* **Task goal**: Reply with one number: the count of lines in the listing that contain the string "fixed".

* **Data section**:
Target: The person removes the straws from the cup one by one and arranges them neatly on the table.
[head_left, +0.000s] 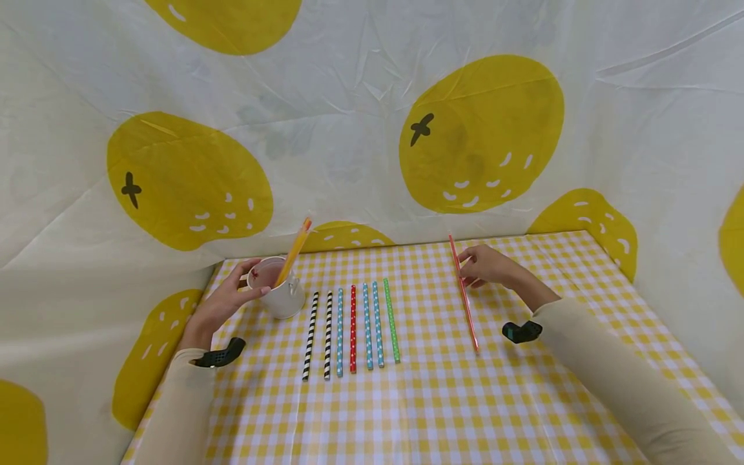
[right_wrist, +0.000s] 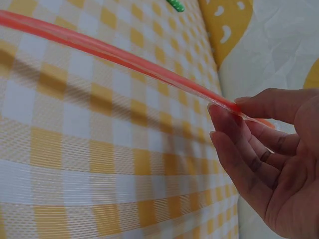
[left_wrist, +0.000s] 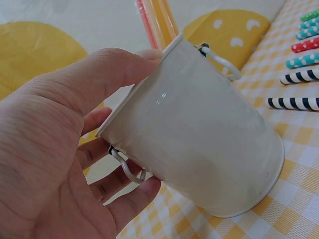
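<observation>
From the head view's centre, the white pail at 8 o'clock looks like smooth painted metal, softly glossy; the orange straws inside look like slick plastic. The coral straw at 4 o'clock is shiny, translucent plastic. Near 6 o'clock, patterned straws look like smooth paper. The checked bench cover shows a woven-looking grain.

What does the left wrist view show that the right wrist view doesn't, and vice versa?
Left wrist only: the left hand holding the white bucket, plus orange straws, striped straws, blue dotted straws, red dotted straw.

Right wrist only: the right hand pinching a translucent red straw.

Both: the checked tablecloth, green dotted straw and yellow-patterned backdrop.
</observation>
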Demonstrator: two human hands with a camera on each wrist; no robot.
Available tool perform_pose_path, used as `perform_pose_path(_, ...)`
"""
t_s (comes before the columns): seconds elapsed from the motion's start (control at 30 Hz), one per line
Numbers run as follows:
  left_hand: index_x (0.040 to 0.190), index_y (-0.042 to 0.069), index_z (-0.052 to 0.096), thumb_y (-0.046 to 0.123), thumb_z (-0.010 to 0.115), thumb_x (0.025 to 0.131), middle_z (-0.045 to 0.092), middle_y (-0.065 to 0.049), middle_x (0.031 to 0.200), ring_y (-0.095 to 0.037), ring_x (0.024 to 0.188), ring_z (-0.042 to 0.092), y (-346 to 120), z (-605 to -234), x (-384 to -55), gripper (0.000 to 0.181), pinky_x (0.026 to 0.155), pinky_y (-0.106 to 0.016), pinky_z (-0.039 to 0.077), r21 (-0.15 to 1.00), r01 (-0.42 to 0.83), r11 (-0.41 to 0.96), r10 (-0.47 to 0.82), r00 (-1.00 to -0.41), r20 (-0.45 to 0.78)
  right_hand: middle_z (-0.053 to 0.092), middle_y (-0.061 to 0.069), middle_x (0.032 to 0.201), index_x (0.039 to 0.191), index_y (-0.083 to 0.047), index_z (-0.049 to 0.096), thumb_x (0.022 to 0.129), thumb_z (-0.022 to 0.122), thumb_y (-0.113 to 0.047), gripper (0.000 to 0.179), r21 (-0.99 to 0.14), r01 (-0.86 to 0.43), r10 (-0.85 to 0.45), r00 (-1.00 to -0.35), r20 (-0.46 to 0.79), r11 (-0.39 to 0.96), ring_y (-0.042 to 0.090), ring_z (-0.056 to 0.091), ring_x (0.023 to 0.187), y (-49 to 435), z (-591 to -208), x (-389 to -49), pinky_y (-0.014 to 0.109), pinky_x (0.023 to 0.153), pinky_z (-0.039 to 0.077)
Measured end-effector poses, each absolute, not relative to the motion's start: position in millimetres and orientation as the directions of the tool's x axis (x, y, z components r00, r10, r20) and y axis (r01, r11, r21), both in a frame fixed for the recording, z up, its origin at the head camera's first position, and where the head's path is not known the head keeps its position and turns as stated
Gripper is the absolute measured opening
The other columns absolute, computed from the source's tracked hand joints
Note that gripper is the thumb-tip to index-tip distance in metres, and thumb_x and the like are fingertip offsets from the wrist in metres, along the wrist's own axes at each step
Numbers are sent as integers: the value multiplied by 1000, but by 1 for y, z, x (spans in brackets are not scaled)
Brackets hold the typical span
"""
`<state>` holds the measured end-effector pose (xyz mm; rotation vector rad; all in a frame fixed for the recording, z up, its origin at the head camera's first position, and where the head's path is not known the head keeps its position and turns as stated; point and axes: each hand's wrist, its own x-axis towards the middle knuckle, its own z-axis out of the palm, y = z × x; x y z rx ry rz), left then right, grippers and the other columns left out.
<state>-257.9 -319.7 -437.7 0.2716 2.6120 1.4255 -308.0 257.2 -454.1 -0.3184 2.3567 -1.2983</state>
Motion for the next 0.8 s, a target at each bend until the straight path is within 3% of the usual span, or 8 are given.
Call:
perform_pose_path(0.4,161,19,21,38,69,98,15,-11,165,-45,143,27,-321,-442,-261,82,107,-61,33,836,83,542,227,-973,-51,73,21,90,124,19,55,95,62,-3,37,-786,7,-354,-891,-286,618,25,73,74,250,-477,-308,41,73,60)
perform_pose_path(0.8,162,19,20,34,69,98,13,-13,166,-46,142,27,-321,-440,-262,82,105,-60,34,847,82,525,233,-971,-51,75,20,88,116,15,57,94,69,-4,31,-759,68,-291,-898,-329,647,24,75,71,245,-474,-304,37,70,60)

* **Solution to the problem**: 2